I went back to my room, got my laptop, and brought it to the kitchen table. I have a technogeek neighbor who designs Web sites for a living out of his apartment. He took pity on us and let us piggyback on his wireless network to use his high-speed connection. I was up and running and surfing the Net in seconds.

“What do you need?” I asked Monk.

“Can you get me detailed information on what the weather in San Francisco was like on Friday night?”

That was too easy. I was hoping for something a little more challenging so I could show off my Web-surfing prowess.

I quickly Googled my way to a site that tracked weather patterns, zeroed in on Friday night in San Francisco, and showed Monk his options. He could check out the temperature, rainfall, humidity, dew point, wind speed, direction, and chill. He could peruse satellite photos, Doppler radar, and 3-D animated views of the fog patterns and the movement of the jet stream.

“Can you show me when it was raining, hour by hour?” Monk said.

It wasn’t as impressive as watching the fog roll in and out in 3-D, but sure, I said, I could show him the rainfall, which was tracked in a straightforward graph. Bor-ing. The least they could have done was jazz it up with a few animated rain-drops rolling down the screen.

“Look,” he said excitedly. “There was intermittent drizzle and rain until about nine thirty, then it let up until about two A.M.”

How thrilling, I thought. But what I said instead was something along the lines of, “What does it mean?”

“I’ll show you,” Monk said. “Could you search the Web and bring up the photos of Lucas Breen taken at the ‘Save the Bay’ fund-raiser that Disher showed us?”

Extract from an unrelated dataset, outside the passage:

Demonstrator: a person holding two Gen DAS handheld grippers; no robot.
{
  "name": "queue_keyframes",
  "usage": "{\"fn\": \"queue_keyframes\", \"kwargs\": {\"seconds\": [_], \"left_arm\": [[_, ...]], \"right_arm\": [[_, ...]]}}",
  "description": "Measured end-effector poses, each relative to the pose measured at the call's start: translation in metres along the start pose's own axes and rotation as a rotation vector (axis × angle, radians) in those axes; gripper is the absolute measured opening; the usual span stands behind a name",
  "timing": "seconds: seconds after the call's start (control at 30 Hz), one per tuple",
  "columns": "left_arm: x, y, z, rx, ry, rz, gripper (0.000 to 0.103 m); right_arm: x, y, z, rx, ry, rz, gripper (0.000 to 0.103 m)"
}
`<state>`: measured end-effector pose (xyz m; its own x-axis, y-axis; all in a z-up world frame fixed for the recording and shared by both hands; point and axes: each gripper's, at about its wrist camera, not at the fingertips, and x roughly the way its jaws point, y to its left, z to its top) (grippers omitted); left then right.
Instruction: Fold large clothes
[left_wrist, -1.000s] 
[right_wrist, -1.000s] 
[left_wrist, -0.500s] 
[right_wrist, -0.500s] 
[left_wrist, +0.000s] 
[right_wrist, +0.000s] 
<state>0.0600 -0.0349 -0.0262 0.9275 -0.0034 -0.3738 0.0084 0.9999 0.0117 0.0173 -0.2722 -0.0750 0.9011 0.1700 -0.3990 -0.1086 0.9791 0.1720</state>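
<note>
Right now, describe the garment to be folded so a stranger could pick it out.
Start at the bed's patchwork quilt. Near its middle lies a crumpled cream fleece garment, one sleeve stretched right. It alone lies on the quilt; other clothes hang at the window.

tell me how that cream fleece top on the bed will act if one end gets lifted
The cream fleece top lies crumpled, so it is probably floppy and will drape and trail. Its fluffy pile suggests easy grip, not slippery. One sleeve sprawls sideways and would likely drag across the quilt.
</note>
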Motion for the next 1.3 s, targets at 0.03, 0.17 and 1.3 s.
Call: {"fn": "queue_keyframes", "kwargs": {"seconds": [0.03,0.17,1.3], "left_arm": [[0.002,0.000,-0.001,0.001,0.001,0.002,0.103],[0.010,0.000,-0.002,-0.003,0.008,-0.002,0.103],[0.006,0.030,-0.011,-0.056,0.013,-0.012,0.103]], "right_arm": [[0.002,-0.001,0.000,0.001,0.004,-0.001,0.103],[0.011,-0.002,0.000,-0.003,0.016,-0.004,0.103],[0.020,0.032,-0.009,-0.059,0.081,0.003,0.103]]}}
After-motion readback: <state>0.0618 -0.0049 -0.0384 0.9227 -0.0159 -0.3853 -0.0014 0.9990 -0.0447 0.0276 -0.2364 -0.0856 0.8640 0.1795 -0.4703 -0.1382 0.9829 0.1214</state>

I did a quick Google search that gathered about a dozen photos from the “Save the Bay” home page, various newspaper Web sites, and a couple of snarky gossip blogs (one of which speculated that Mrs. Breen’s trip to Europe the morning after the party was for “another facial refreshening” at a plastic surgery resort in Switzerland).

The photos were the same ones we had seen before of Breen arriving at the Excelsior in the rain with his wife and then the two of them leaving at midnight with the governor.

Monk pointed to the screen. “When Breen arrived, it was raining. You can see that he’s huddled under his umbrella and wearing an overcoat.”

Then Monk pointed to the picture of the Breens leaving the party. “But here, his umbrella is closed under his arm and he’s not wearing his overcoat.”

“Because it’s not raining anymore.”

“So where’s his coat? Why isn’t he carrying it?”

Good question. In light of everything that happened, I could think only of one answer.

“He left it in Esther Stoval’s house,” I said.

“According to the weather report, we know it didn’t stop raining until nine thirty, so he must have been wearing his overcoat when he slipped out of the hotel to see Esther,” Monk said. “She probably asked him to take it off and hang it up when he came in. Then they talked for a minute or two.”

“How do you know that?”

“Because of where her body was found. She was sitting on the far corner of the coach, facing the chair where he sat,” Monk said. “She said or did something that provoked him. He flew out of the chair and smothered her with the pillow. After that, all that was on Breen’s mind was covering up the crime, staging the fire, and getting out of that house as fast as possible. It wasn’t raining when he left, so he probably didn’t realize he’d forgotten his overcoat until he was halfway back to the hotel.”

Which would have put him right smack in front of the empty fire station.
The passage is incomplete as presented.